Data for this exercise:
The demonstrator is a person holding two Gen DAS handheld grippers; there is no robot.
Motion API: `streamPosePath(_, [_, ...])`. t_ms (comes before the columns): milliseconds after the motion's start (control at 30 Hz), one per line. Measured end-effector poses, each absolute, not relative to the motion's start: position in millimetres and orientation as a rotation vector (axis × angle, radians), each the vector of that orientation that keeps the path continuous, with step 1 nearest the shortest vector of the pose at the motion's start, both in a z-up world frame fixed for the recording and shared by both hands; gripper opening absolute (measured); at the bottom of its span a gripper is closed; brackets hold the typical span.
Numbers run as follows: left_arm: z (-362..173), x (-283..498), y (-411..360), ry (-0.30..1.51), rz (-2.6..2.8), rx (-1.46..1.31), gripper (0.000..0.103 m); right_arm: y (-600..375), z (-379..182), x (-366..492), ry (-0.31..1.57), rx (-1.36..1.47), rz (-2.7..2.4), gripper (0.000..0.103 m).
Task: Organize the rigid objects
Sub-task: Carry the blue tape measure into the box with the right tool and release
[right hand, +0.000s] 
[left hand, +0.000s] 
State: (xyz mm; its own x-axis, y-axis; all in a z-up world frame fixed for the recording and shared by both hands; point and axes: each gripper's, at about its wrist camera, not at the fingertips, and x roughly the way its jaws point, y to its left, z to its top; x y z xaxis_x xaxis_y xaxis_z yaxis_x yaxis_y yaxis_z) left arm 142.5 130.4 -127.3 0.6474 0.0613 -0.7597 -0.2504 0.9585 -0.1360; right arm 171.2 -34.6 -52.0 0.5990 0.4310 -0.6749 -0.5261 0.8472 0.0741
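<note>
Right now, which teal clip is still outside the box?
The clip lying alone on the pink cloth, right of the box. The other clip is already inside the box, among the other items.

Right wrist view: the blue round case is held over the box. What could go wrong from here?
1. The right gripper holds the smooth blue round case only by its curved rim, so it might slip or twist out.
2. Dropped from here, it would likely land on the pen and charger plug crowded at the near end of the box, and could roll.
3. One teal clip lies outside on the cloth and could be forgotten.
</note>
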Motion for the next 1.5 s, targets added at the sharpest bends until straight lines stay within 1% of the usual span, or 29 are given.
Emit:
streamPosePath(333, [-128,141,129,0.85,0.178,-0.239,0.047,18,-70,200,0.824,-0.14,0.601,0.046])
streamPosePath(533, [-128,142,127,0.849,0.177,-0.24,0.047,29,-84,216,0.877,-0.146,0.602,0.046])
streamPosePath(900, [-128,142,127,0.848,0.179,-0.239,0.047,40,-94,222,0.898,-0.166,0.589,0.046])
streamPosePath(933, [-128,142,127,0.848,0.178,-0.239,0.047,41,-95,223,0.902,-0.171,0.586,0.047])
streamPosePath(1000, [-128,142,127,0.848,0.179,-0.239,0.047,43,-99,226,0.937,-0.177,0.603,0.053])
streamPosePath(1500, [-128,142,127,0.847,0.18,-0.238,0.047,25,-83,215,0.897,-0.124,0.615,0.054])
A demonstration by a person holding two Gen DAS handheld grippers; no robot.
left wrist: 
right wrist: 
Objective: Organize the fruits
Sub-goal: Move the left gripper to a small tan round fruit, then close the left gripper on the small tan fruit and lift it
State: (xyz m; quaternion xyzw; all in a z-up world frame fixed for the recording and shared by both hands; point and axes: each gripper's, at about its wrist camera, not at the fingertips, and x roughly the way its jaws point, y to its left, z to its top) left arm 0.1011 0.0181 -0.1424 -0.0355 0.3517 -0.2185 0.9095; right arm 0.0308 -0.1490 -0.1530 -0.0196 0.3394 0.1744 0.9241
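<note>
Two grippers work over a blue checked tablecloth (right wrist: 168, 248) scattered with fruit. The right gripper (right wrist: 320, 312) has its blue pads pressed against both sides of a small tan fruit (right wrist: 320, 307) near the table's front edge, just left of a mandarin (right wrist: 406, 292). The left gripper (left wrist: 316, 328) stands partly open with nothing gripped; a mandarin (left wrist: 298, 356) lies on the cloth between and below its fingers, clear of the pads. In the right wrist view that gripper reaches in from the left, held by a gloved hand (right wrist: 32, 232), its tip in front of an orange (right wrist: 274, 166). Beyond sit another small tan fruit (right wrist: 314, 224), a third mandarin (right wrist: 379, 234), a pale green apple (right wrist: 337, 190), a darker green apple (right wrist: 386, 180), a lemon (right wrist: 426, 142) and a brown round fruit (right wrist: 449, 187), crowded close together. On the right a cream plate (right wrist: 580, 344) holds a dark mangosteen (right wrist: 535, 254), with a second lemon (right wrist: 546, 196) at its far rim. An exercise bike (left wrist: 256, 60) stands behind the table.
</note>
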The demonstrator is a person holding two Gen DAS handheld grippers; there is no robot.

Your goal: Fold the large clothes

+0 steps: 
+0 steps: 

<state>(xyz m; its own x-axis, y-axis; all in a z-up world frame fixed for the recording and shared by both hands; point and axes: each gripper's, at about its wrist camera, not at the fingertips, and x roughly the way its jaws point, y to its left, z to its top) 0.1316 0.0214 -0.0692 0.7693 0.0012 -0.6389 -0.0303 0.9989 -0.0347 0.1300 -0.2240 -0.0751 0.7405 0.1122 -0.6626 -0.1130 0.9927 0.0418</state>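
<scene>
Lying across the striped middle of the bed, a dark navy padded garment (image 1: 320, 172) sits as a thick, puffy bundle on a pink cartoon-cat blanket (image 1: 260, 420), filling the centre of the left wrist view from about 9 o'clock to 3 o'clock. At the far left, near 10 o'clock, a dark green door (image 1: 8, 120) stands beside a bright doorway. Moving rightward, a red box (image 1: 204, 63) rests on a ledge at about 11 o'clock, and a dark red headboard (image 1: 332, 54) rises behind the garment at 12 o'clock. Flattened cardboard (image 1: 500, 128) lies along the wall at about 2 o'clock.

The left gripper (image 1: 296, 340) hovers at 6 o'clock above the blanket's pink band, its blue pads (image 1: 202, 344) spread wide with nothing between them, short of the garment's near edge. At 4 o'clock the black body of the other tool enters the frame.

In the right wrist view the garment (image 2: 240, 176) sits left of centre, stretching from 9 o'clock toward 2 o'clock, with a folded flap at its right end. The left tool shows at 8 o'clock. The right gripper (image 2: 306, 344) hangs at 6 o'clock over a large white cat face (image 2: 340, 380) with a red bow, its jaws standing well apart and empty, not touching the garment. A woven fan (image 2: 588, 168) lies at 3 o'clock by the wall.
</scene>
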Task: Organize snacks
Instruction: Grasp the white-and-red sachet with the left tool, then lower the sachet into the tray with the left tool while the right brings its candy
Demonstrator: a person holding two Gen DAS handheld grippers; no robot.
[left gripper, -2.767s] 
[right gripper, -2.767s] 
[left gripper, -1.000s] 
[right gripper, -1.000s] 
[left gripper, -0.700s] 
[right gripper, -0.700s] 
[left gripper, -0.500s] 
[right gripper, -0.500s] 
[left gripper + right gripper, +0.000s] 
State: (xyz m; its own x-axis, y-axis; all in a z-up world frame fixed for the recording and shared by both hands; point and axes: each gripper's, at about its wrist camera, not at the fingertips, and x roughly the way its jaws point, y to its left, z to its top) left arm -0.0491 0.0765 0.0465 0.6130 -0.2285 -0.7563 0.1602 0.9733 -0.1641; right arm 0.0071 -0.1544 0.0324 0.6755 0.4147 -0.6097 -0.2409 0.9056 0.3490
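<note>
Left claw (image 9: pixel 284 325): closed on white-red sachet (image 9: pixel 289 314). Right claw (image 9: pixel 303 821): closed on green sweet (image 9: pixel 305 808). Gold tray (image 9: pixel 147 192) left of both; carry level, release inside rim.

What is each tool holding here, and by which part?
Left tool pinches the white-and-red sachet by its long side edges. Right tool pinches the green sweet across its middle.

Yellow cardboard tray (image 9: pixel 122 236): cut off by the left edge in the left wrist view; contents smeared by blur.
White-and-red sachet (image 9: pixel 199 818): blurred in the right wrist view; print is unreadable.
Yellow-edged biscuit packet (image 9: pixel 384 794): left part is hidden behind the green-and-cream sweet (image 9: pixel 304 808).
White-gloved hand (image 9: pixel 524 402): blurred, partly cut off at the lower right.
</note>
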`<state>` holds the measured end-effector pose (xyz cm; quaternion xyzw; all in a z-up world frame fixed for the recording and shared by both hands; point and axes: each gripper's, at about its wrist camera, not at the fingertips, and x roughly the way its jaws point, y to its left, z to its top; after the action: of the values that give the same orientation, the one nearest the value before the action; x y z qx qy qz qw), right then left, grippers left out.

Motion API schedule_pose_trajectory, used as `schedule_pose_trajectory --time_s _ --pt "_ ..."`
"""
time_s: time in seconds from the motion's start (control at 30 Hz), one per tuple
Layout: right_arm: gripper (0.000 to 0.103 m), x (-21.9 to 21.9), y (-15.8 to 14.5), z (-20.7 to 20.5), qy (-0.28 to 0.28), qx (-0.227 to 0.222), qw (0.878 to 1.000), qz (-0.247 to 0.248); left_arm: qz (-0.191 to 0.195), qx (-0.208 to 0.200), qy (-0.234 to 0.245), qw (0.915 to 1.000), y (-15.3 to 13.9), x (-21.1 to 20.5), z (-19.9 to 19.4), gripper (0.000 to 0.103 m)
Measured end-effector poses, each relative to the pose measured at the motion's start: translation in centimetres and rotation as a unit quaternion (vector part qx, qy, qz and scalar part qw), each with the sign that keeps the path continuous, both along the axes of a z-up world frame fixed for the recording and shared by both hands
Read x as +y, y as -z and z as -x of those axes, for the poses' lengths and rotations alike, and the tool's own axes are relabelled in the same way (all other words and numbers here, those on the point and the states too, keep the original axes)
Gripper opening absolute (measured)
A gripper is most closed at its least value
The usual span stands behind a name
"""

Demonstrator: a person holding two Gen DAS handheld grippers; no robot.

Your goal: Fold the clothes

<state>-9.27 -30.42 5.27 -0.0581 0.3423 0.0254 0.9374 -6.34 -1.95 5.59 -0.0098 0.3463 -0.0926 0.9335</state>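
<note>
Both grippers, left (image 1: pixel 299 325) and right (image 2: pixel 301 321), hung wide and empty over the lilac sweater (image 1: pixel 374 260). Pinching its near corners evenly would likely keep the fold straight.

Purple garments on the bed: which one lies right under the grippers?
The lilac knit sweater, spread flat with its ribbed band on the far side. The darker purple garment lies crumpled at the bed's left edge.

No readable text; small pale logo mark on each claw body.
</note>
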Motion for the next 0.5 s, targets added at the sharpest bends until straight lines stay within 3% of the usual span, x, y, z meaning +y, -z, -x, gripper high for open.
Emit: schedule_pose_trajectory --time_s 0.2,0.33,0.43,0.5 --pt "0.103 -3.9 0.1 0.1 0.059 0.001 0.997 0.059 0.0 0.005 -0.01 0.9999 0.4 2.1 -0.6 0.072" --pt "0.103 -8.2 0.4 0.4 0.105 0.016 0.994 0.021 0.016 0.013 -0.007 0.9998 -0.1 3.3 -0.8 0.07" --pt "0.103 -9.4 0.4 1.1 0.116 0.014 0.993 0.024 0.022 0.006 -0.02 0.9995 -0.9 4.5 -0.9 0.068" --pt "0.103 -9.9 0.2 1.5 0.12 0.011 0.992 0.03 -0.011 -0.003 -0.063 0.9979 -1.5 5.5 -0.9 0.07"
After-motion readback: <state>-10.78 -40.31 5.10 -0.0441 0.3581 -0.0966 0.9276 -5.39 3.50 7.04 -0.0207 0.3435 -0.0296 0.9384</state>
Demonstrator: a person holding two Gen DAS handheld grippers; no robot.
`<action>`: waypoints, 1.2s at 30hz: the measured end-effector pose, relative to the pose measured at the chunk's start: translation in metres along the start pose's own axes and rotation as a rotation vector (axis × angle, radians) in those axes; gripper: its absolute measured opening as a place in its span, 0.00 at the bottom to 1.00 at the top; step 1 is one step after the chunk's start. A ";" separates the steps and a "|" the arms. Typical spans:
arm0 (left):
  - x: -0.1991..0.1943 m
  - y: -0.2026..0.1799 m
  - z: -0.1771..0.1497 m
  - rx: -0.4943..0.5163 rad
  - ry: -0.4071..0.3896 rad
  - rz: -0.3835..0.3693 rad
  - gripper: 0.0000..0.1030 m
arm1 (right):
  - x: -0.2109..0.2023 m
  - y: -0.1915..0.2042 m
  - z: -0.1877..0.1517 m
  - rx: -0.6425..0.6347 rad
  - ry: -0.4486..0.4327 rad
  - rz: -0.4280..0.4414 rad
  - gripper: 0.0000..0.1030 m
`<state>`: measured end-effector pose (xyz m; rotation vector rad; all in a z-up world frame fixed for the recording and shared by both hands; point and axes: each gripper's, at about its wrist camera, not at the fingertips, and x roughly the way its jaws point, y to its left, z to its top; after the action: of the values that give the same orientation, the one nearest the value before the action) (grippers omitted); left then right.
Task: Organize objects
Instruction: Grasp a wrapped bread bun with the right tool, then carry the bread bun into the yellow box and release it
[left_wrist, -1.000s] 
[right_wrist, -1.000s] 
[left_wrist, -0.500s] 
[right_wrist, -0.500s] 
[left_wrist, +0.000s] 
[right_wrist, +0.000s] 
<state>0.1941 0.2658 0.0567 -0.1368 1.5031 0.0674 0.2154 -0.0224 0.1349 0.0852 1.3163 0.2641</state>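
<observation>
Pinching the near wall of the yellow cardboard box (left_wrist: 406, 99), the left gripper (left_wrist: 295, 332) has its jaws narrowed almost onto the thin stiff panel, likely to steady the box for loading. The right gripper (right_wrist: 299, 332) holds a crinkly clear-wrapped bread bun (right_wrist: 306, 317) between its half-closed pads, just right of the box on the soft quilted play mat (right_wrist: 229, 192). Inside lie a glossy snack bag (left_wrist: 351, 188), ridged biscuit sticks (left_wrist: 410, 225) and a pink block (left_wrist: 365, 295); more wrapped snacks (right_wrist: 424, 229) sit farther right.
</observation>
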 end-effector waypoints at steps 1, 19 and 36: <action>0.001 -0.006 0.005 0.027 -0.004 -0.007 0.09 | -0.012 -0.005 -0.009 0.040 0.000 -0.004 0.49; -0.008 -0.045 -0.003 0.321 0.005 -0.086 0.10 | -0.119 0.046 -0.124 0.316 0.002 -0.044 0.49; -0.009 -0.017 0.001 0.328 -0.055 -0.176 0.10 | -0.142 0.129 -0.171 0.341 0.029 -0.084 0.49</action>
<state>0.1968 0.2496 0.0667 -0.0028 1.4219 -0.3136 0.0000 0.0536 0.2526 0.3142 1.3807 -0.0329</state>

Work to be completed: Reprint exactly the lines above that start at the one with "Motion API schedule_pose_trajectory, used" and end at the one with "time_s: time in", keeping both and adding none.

Output for this task:
Motion API schedule_pose_trajectory, used as `schedule_pose_trajectory --time_s _ --pt "_ ..."`
"""
time_s: time in seconds from the motion's start (control at 30 Hz), one per tuple

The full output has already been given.